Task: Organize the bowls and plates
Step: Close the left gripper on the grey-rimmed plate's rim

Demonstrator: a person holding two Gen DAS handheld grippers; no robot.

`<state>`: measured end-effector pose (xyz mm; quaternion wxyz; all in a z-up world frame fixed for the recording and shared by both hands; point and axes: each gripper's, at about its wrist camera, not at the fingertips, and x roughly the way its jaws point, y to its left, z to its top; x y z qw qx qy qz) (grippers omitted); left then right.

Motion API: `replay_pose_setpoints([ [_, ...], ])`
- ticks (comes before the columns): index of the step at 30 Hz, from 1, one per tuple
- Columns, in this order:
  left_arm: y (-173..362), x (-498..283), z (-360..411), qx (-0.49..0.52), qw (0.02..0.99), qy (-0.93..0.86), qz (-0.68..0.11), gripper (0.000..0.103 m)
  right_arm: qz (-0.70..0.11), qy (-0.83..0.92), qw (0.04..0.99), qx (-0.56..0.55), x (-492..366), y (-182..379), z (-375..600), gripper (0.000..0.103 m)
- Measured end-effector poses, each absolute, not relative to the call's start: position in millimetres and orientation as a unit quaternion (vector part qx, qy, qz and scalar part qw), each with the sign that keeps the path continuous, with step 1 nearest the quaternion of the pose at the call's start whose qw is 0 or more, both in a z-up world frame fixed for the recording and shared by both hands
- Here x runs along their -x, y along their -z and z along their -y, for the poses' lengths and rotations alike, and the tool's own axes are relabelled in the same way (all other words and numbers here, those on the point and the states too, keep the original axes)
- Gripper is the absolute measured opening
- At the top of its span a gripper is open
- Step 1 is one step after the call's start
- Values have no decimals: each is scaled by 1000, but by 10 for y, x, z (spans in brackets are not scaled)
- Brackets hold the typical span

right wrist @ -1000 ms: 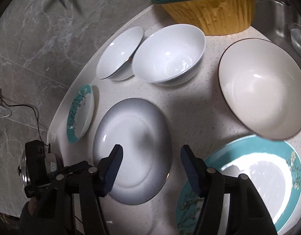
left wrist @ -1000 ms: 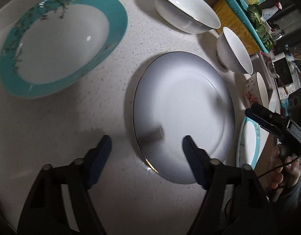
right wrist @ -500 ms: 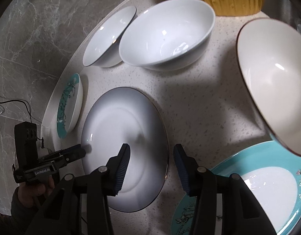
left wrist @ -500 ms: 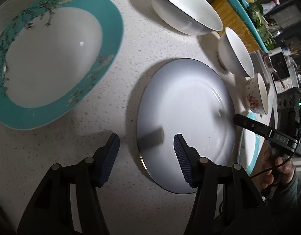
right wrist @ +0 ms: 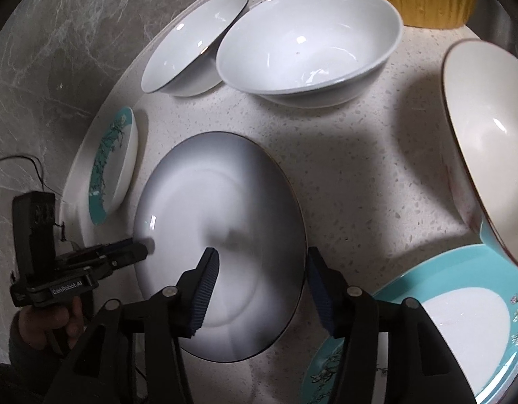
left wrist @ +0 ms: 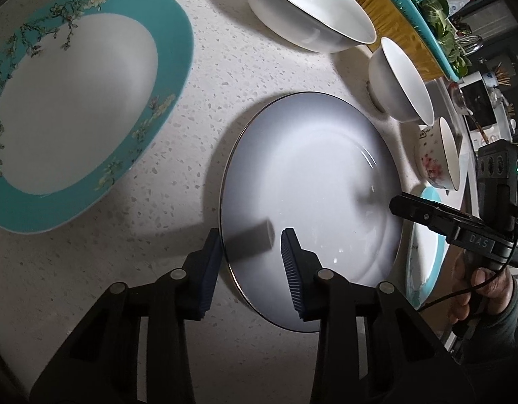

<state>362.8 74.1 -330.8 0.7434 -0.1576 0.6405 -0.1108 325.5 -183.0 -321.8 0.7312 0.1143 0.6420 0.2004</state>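
A grey-white plate with a thin dark rim (left wrist: 312,188) lies on the speckled counter between my two grippers; it also shows in the right wrist view (right wrist: 221,229). My left gripper (left wrist: 250,247) straddles the plate's near left rim, one finger outside and one over the plate, jaws narrowed with a gap. My right gripper (right wrist: 262,269) straddles the opposite rim, jaws apart. Each gripper shows in the other's view, the left (right wrist: 131,252) and the right (left wrist: 407,207). A large teal-rimmed plate (left wrist: 73,101) lies to the left.
A big white bowl (left wrist: 309,10), a smaller white bowl (left wrist: 400,80), a flowered cup (left wrist: 437,158) and a small teal dish (left wrist: 423,256) ring the plate. A yellow basket with greens (left wrist: 400,17) stands behind. A cream bowl (right wrist: 484,134) overlaps the teal plate (right wrist: 460,330).
Both grippers moved in onto opposite rims of the grey-white plate. The left jaws have narrowed steadily. The right jaws narrowed, then widened around the rim.
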Motion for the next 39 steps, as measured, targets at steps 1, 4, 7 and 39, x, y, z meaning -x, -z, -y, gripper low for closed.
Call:
replay_pose_setpoints([
  [1,3300,-3644,-728,153,745,107,-640,33,-644,-196,731,-111,-3268,3221,1837,43],
  [4,3316,-3630,-775,144,750,98,-638,25,-650,-182,729,-114,-3318,3258,1912,23],
  [7,3295,-3634,-719,127,757,95,-634,25,-649,-176,732,-110,-3338,3257,1899,22],
  [39,2985,-3237,-896,133,774,83,-613,24,-630,-179,750,-90,-3173,3007,1767,23],
])
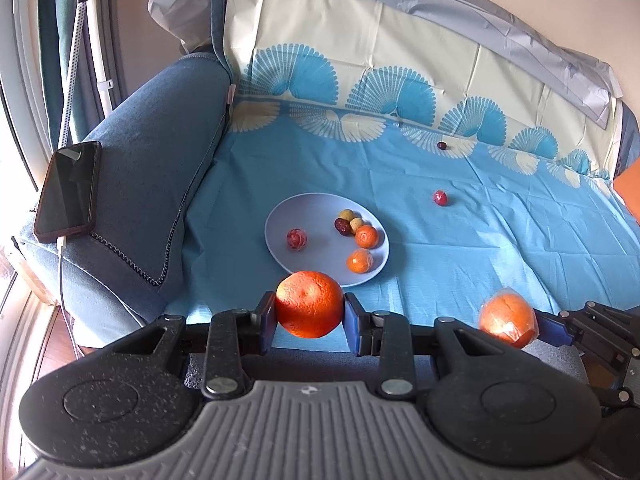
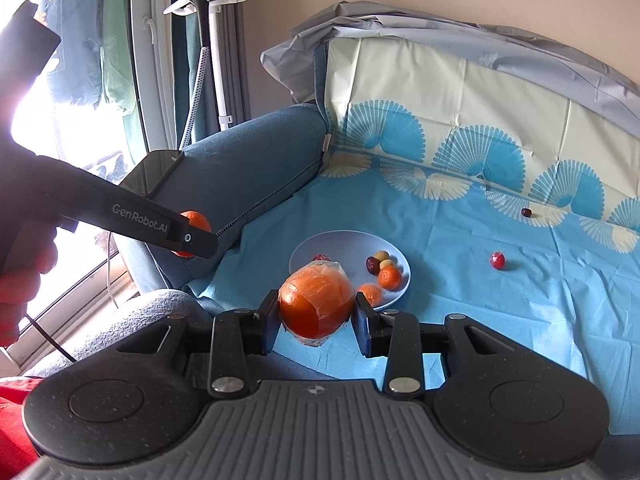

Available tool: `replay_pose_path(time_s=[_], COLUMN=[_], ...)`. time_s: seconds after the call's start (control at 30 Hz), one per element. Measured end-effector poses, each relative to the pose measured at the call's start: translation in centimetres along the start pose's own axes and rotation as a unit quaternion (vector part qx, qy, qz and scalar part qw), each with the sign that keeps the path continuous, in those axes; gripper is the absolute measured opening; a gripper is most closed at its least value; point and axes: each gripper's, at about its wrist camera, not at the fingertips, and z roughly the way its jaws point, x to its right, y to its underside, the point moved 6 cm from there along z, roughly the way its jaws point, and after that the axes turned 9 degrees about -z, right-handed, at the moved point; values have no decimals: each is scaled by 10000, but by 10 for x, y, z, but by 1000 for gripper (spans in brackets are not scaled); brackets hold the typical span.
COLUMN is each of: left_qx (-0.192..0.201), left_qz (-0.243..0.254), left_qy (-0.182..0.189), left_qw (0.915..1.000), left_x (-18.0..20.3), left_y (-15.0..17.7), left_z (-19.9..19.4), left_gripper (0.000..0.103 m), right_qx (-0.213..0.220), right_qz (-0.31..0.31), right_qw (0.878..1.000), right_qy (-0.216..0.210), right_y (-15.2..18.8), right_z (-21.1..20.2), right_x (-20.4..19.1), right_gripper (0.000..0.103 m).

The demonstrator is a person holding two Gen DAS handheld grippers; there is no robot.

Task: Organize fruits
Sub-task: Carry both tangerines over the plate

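My left gripper (image 1: 310,316) is shut on a large bare orange (image 1: 309,304), held just in front of the pale blue plate (image 1: 320,216). My right gripper (image 2: 316,314) is shut on a plastic-wrapped orange (image 2: 316,302), which also shows at the right edge of the left wrist view as the wrapped orange (image 1: 508,318). The plate (image 2: 336,242) holds two small oranges (image 1: 366,237), a wrapped red fruit (image 1: 297,239), a dark date and two small yellowish fruits. On the blue cloth lie a red wrapped fruit (image 1: 441,197) and, farther back, a dark date (image 1: 441,145).
The cloth covers a blue sofa seat and backrest. A phone (image 1: 68,190) on a charging cable lies on the armrest (image 1: 152,184) at left. A garment steamer stand (image 2: 212,40) and window are beyond it. A person's hand (image 2: 20,280) grips the left tool.
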Motion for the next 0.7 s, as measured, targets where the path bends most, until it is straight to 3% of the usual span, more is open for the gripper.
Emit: replay_pose_path(time_s=[0.37,0.7], left_qx=[-184,-167], left_qz=[-55,-7], left_qy=[-84,-113], left_qw=[9998,9998], left_x=[-5,-16], left_y=[-4,-39], left_z=[18,63], left_gripper=[38,38], right_qx=[-150,-319], right_qz=[59,117], right_qw=[9999,9994], right_qy=[8,42], right_y=[0,-15], right_z=[18,72], right_x=[3,16], right_gripper=[39,39])
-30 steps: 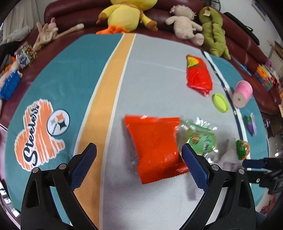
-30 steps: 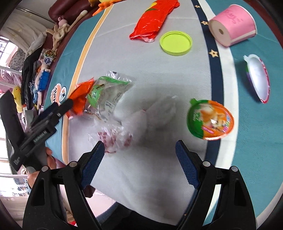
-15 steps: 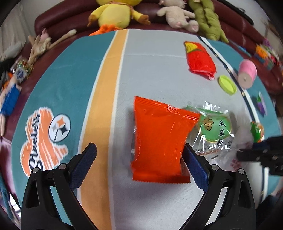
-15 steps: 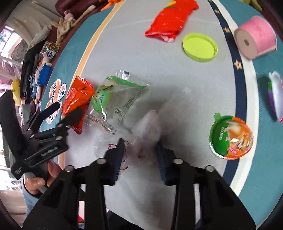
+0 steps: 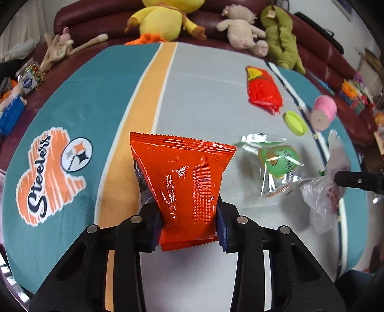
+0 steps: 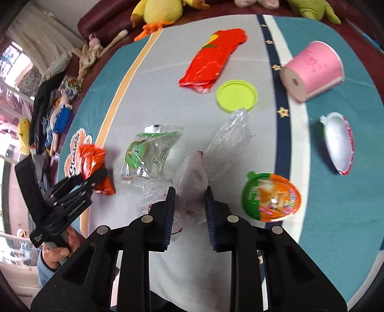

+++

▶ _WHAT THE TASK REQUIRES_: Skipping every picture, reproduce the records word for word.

▶ _OUTPUT FOR THIS EXERCISE_:
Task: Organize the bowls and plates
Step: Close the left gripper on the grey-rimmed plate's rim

Demonstrator: a person holding two Gen DAS handheld grippers; no robot.

`<state>`: measured end-effector pose (xyz mm; quaternion wxyz; all in a z-up world frame fixed for the recording and shared by both hands; point and axes: each gripper's, at about its wrist camera, not at the fingertips, and x roughly the way its jaws point, y to its left, z to its top; x y z qw qx qy qz) (grippers omitted); left then right.

Motion API: `replay_pose_setpoints([ [_, ...], ])`
- ticks (comes before the columns): index of the step at 30 Hz, from 1, one per tuple
- Columns, in this order:
  left_arm: y (-173..362), x (-498..283), z (-360..411), qx (-0.49..0.52), qw (0.02..0.99), qy (-0.93..0.86), qz (-0.68..0.11), gripper (0.000..0.103 m)
  right_arm: qz (-0.70..0.11), qy (-0.83..0.92), qw (0.04..0.99), qx (-0.56..0.55), x (-492..366), y (-182..379), z (-375..600), gripper (0.000..0.103 m)
- Measured end-effector poses, each absolute, not relative to the call's start: position in millimetres and orientation as a unit quaternion (vector part qx, qy, qz and scalar part qw), each with the sign that keeps the path continuous, with step 1 nearest the quaternion of the pose at the call's start whose qw is 0 or more, both in a z-up world frame fixed for the recording and shared by both hands
- Here x runs along their -x, y along their -z and z along their -y, for the poses' lengths and rotations alike, and the tool's own axes are relabelled in the same way (all other words and numbers here, those on the point and the states too, keep the original axes)
- Gripper is the absolute measured opening
- At the top of its span a gripper is open
- Step 1 is one step after the call's start
- Values have no decimals: each is scaled by 1000, but by 10 for y, x, z (spans in brackets are not scaled)
- Brackets hold the typical span

right wrist @ -1000 ms: 
left wrist @ -1000 ms: 
right wrist @ -500 ms: 
left wrist @ -500 ms: 
right wrist @ +0 ms: 
left wrist @ +0 ms: 

<state>362.8 74.1 -330.8 0.7434 -0.1576 0.6405 -0.1108 325.5 -183.0 -321.8 0.7312 0.1143 0.6420 0.2004</state>
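A grey-white plate with a thin dark rim (left wrist: 312,188) lies on the speckled counter between my two grippers; it also shows in the right wrist view (right wrist: 221,229). My left gripper (left wrist: 250,247) straddles the plate's near left rim, one finger outside and one over the plate, jaws narrowed with a gap. My right gripper (right wrist: 262,269) straddles the opposite rim, jaws apart. Each gripper shows in the other's view, the left (right wrist: 131,252) and the right (left wrist: 407,207). A large teal-rimmed plate (left wrist: 73,101) lies to the left.
A big white bowl (left wrist: 309,10), a smaller white bowl (left wrist: 400,80), a flowered cup (left wrist: 437,158) and a small teal dish (left wrist: 423,256) ring the plate. A yellow basket with greens (left wrist: 400,17) stands behind. A cream bowl (right wrist: 484,134) overlaps the teal plate (right wrist: 460,330).
Both grippers moved in onto opposite rims of the grey-white plate. The left jaws have narrowed steadily. The right jaws narrowed, then widened around the rim.
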Motion for the next 39 steps, as measured, targets at steps 1, 4, 7 and 39, x, y, z meaning -x, -z, -y, gripper low for closed.
Call:
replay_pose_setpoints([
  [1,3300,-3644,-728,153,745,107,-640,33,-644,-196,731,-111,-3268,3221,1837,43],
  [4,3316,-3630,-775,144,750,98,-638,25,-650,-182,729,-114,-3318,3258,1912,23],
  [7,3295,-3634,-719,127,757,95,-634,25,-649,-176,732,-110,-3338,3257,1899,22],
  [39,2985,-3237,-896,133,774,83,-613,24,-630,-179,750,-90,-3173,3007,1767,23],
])

Available tool: `replay_pose_path(time_s=[_], COLUMN=[_], ...)`. time_s: seconds after the call's start (control at 30 Hz), one per element. Measured end-effector poses, each relative to the pose measured at the call's start: translation in centimetres along the start pose's own axes and rotation as a unit quaternion (vector part qx, qy, qz and scalar part qw), each with the sign that keeps the path continuous, in those axes; gripper is the absolute measured opening; a gripper is most closed at its least value; point and axes: each gripper's, at about its wrist camera, not at the fingertips, and z roughly the way its jaws point, x to its right, y to its underside, the point moved 6 cm from there along z, roughly the way its jaws point, and after that the axes turned 9 degrees about -z, right-handed, at the moved point; values have no decimals: each is scaled by 10000, but by 10 for x, y, z, but by 1000 for gripper (spans in brackets are not scaled); brackets hold the typical span.
COLUMN is each of: left_qx (-0.192..0.201), left_qz (-0.243..0.254), left_qy (-0.182..0.189), left_qw (0.915..1.000), left_x (-18.0..20.3), left_y (-15.0..17.7), left_z (-19.9..19.4), left_gripper (0.000..0.103 m), right_qx (-0.213..0.220), right_qz (-0.31..0.31), right_qw (0.878..1.000), right_qy (-0.216..0.210), right_y (-15.2..18.8), right_z (-21.1..20.2), right_x (-20.4..19.1), right_gripper (0.000..0.103 m).

The demonstrator is a person holding two Gen DAS handheld grippers; there is no robot.

Task: Organize fruits
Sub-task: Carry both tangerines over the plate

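My left gripper (image 1: 310,316) is shut on a large bare orange (image 1: 309,304), held just in front of the pale blue plate (image 1: 320,216). My right gripper (image 2: 316,314) is shut on a plastic-wrapped orange (image 2: 316,302), which also shows at the right edge of the left wrist view as the wrapped orange (image 1: 508,318). The plate (image 2: 336,242) holds two small oranges (image 1: 366,237), a wrapped red fruit (image 1: 297,239), a dark date and two small yellowish fruits. On the blue cloth lie a red wrapped fruit (image 1: 441,197) and, farther back, a dark date (image 1: 441,145).
The cloth covers a blue sofa seat and backrest. A phone (image 1: 68,190) on a charging cable lies on the armrest (image 1: 152,184) at left. A garment steamer stand (image 2: 212,40) and window are beyond it. A person's hand (image 2: 20,280) grips the left tool.
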Motion for the next 0.7 s, as measured, targets where the path bends most, until it is straight to 3% of the usual span, more is open for the gripper.
Emit: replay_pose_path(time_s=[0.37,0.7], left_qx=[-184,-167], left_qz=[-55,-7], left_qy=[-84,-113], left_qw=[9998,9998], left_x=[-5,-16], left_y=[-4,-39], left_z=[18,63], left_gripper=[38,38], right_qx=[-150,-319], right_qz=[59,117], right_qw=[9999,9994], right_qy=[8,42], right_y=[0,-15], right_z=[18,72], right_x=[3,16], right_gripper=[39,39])
-30 steps: 
-30 steps: 
-15 steps: 
-15 steps: 
+0 steps: 
+0 steps: 

This exercise is complete.